🤖 AI Summary
This paper addresses the lack of standardized, reproducible evaluation protocols for procedural content generation (PCG) algorithms. To this end, we introduce the first open-source, multi-task, heterogeneous PCG benchmark—comprising 12 diverse game content generation tasks (e.g., level and rule-set design), each with rigorously defined content representations, controllable parameters, and three-dimensional quantitative metrics: quality, diversity, and controllability. Methodologically, we establish a standardized, multidimensional evaluation framework that integrates baseline generators—including rule-based encoding, random sampling, evolutionary strategies, and genetic algorithms—and propose a multi-objective fitness function. Experimental results reveal significant variations in task difficulty and demonstrate the substantial impact of fitness function design on generative performance.

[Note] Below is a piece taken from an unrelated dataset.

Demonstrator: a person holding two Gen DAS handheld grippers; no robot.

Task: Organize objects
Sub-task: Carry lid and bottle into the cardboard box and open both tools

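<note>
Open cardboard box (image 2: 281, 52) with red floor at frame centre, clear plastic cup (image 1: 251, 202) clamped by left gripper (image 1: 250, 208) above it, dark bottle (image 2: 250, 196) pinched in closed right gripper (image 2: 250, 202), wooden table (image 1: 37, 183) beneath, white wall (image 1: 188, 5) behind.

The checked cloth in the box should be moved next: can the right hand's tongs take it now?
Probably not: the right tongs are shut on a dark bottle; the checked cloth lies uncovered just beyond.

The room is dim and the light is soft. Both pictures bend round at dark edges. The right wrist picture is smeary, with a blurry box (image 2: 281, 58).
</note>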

Our work advances standardization, reproducibility, and interpretability in PCG evaluation, providing a unified empirical and theoretical foundation for generative AI research in game development.
📝 Abstract
This paper introduces the Procedural Content Generation Benchmark for evaluating generative algorithms on different game content creation tasks. The benchmark comes with 12 game-related problems with multiple variants on each problem. Problems vary from creating levels of different kinds to creating rule sets for simple arcade games. Each problem has its own content representation, control parameters, and evaluation metrics for quality, diversity, and controllability. This benchmark is intended as a first step towards a standardized way of comparing generative algorithms. We use the benchmark to score three baseline algorithms: a random generator, an evolution strategy, and a genetic algorithm. Results show that some problems are easier to solve than others, as well as the impact the chosen objective has on quality, diversity, and controllability of the generated artifacts.